Exercise instructions
Give back each line of the data exactly as it reads, minus the pictures.

Data excerpt

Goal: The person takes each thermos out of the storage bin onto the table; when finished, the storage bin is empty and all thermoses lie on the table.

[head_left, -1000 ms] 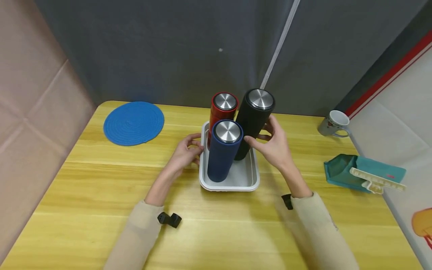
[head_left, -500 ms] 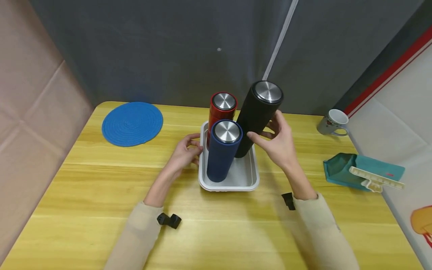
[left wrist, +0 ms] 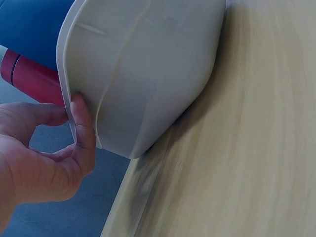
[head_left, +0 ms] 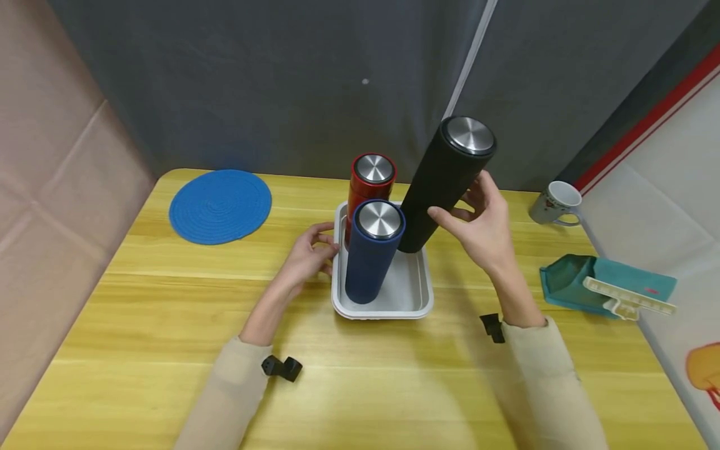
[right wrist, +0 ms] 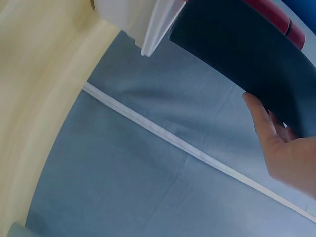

Response to the task
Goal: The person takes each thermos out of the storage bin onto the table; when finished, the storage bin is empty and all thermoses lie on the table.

[head_left, -1000 ms] 
[head_left, -500 ms] 
[left wrist, +0 ms] 
[head_left, +0 ms] 
[right wrist, +0 ms] 

For this exercise, nothing further remains.